Little by little the Austro-Hungarian regiments pushed the rebels back into the more densely populated city center and as they reached the outskirts of the Muslim district, a bloody battle ensued. The rebels jumped down from the roofs of houses, brandishing daggers and knives to attack the advancing soldiers. In the heart of the Muslim district, the rebels had occupied the Ali Pasha's Mosque which the Austro-Hungarians failed to capture, even after five attempts. It was only when the Styrians from the 27th regiment arrived, that the mosque fell with 50 rebel casualties to mourn. Another section of the 27th regiment moved into the Serbian district and were immediately greeted by gunfire from the minaret of a mosque. Austro-Hungarian forces were even shot from behind as they were taking the konak (the Ottoman governor's palace). Even in the now burning city's wooden houses, the enemy was still fierce in their fighting. But by 13.30 pm, most rebels were driven out of the city towards Romanija and by the early evening Sarajevo ultimately fell.

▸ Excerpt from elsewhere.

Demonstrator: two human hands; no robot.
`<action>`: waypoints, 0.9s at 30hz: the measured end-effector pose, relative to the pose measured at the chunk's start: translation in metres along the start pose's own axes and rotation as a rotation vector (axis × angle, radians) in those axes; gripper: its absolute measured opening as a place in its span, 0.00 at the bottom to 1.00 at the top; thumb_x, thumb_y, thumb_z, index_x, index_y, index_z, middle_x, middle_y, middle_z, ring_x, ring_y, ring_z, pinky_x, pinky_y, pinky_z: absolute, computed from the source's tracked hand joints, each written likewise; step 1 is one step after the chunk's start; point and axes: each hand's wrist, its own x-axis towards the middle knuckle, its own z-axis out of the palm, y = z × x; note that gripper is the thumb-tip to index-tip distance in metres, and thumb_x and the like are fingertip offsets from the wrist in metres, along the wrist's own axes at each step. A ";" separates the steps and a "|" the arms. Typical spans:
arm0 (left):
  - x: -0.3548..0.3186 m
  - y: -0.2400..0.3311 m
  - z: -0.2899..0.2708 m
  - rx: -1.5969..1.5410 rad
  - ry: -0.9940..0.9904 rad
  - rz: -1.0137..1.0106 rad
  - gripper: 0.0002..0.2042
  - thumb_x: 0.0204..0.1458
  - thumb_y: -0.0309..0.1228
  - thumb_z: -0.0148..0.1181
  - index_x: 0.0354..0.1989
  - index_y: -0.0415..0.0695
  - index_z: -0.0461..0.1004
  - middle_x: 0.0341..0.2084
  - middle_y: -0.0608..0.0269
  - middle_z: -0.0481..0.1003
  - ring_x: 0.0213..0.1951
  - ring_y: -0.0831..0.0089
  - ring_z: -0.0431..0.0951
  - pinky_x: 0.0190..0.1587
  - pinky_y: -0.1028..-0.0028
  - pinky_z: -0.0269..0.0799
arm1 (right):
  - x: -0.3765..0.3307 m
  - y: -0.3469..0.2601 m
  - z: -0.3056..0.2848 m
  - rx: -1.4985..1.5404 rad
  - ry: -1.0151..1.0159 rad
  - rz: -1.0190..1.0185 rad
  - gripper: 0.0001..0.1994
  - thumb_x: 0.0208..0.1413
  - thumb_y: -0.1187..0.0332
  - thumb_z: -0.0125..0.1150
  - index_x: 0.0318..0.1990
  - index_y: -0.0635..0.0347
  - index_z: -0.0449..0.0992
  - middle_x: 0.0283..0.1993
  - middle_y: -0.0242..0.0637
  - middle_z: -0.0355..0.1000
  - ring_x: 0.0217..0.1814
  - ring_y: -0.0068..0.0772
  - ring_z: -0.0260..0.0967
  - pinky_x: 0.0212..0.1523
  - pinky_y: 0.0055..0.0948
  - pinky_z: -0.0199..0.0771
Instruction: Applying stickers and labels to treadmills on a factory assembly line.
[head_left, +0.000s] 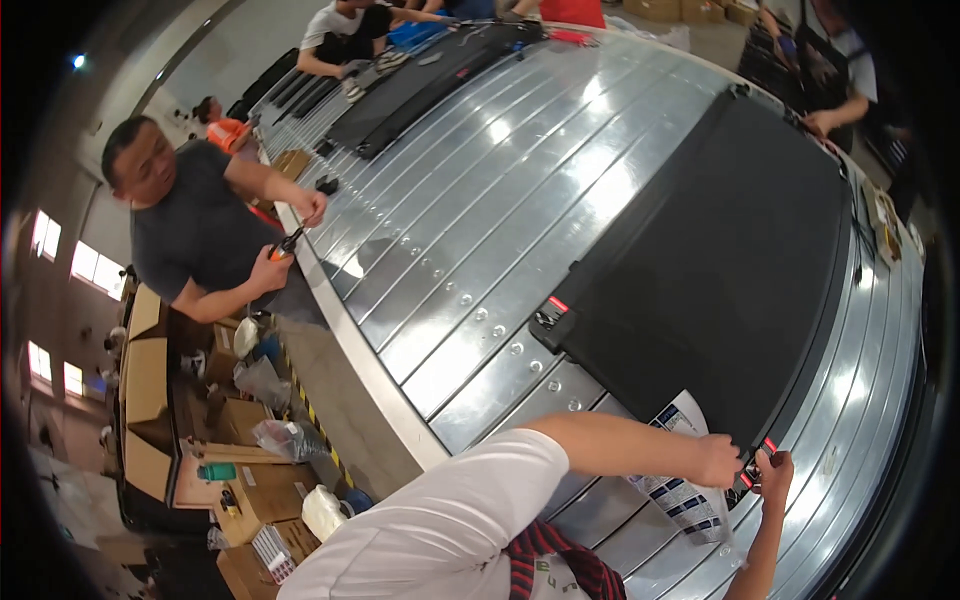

In the north Lemaič was still stuck despite the successes in the west and south. It took him and his men another 6 hours to finally take the castle, from which they flew the imperial flag to signal victory at 17 pm. It had been twelve hours since the fighting had started between 14,000 Austro-Hungarian troops and 6,000 rebels, but the invading force prevailed and any surviving rebels were forced to flee to Pale. Meanwhile, the Austro-Hungarians celebrated as the 46th infantry regiment's band played the anthem Gott erhalte and Josip Filipović triumphantly marched into the Konak.

== Aftermath ==
Only four days after the conquest of Sarajevo on 23 August, feldzeugmeister Josip Filipović created a special court with summary judgement authority in Sarajevo. In the days following the creation of the court, nine Sarajevo Muslims which were accused of leading the rebels were hanged. Amongst them was Muhamed Hadžijamaković who was captured when he was making his way to the Konak to surrender to Filipović on 25 August. He was taken to trail and sentenced to death on that same day and taken to be hanged at 16 pm. Before he could be hanged, he took the revolver from one of his captors and managed to fire it twice, injuring several guards who eventually subdued him with a knife. The fatally injured and unconscious Hadžijamaković was ultimately hanged after sunset.

Fellow rebel leader Abdulah Kaukčija received the same fate after his court hearing on 24 August. The seven other executed men were Avdo Jabučica, Hadži Osman-aga Halačević, Suljo Kahvić, Hadži Mehaga Gačanica, Mehmed-aga Dalagija, Ibrahim-aga Hrga and Mešo Odobaša.